3.1 Determining eligibility for a check

3.1.1   Employers must undertake an eligibility assessment to determine if a check needs to be carried out and if so, the correct type and level of check required for the role.

3.1.2   Requirements under the criminal record regime are complex and can be difficult to understand. Not all NHS roles will be eligible for a DBS check. The trigger for a check and the level of check required is determined by the type of activities the individual in that role will be required to undertake and the level of access this will give them to persons in receipt of health services. It is therefore essential for employers to provide as much information as possible to ensure recruiting managers understand the eligibility criteria for each level of DBS check and applicants have clarity on what type of information they need to declare.

3.1.3   Employers may find it helpful to refer to our online DBS eligibility tool. The tool asks a series of questions to identify whether a role meets the criteria for a DBS check. You can also find a series of scenario-based examples to demonstrate how different responsibilities can impact on the level of check required. Further information on DBS eligibility is available on the website.

3.1.4   For background information see Appendix 1 which contains a list of all the key pieces of legislation which either permit or legally require employers to obtain a DBS check.

3.2 When to request a DBS check

3.2.1   Where a role meets the eligibility criteria, employers should undertake a DBS check at the end of the recruitment process and once the provisional offer of appointment has been made. It is important to make clear that any offer of  employment remains conditional until all satisfactory checks have been completed, including a DBS check. The disclosure certificate will be sent directly to the individual, employers will therefore need to ask individuals to present their original copy of the disclosure certificate at the earliest opportunity, to reduce delays in them taking up appointment.

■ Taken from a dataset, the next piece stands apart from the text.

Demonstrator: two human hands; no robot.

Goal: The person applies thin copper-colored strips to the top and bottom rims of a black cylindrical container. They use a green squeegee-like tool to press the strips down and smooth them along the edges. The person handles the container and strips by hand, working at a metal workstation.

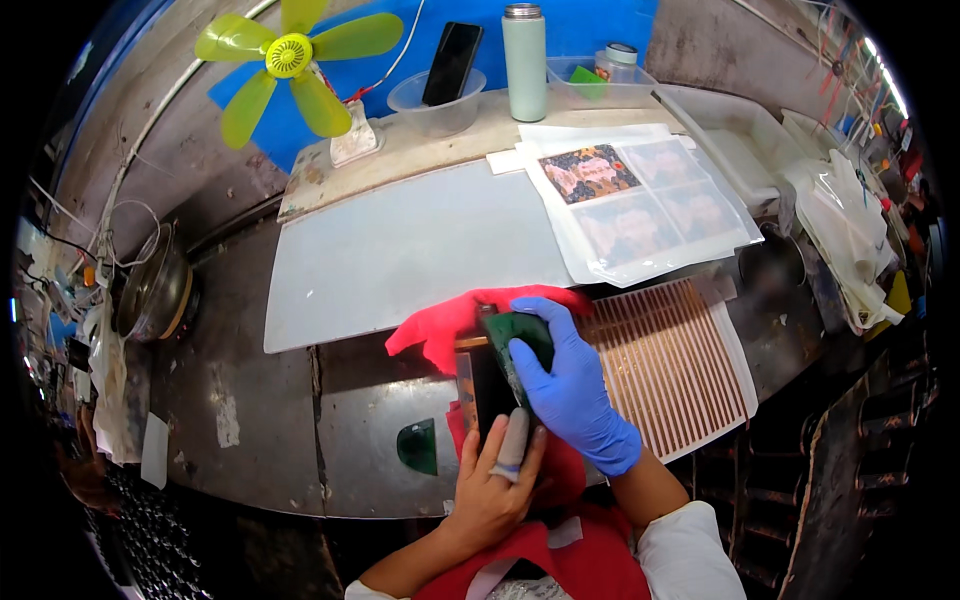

3.2.2   Where individuals are subscribed to the DBS update service, the employer will need to check the individual’s criminal record status online. Employers must seek the individual’s permission to access their information online and ask them to present their original disclosure certificate. Be mindful that there are requirements to obtain a new DBS check where individuals are changing roles and the new role changes the type and level of DBS clearances required, regardless of their subscription to the update service. 

3.3 Taking up a position before the check outcome is known

3.3.1   Employers may, in exceptional circumstances, make a risk-based decision to allow an individual to take up their role before the outcome of their DBS check is known. Exceptional circumstances include where individuals are required to complete a period of induction or training in advance of them starting in their role. Where practical, it may also include allowing individuals to start work or volunteer in a limited capacity, for example, restricting duties to non-regulated activity until the outcome of the check is known.

3.3.2   If recruiting into a regulated activity with adults, employers may wish to consider obtaining a quick check against the barred list through a DBS Adult First check.

3.4 Existing staff changing roles within the same organisation

3.4.1   There is no requirement for employers to obtain a new DBS check on existing members of staff who are changing roles within the same organisation and where the new role does not  change the type or level of DBS clearances required. Any request for a repeat check should be proportionate to risk and will be dependent on whether local policy requires periodic checks or subscription to the DBS update service.

3.4.2   Employers should make it clear to all staff that they have a duty under the NHS Terms and Conditions of Service to notify any organisation they are employed or volunteering with, if they subsequently become subject to any convictions, police cautions, conditional cautions or other similar offences, at any point during their term of appointment. It may be in an employers’ best interest to outline similar requirements for volunteers or temporary/contracted workers.

3.5 Students

3.5.1   Students undertaking vocational placements as part of a professional qualification are likely to be eligible for a DBS check. The employer offering that placement will need to determine the level of check required based on the activities the individual will be required to undertake and the risks associated with those responsibilities.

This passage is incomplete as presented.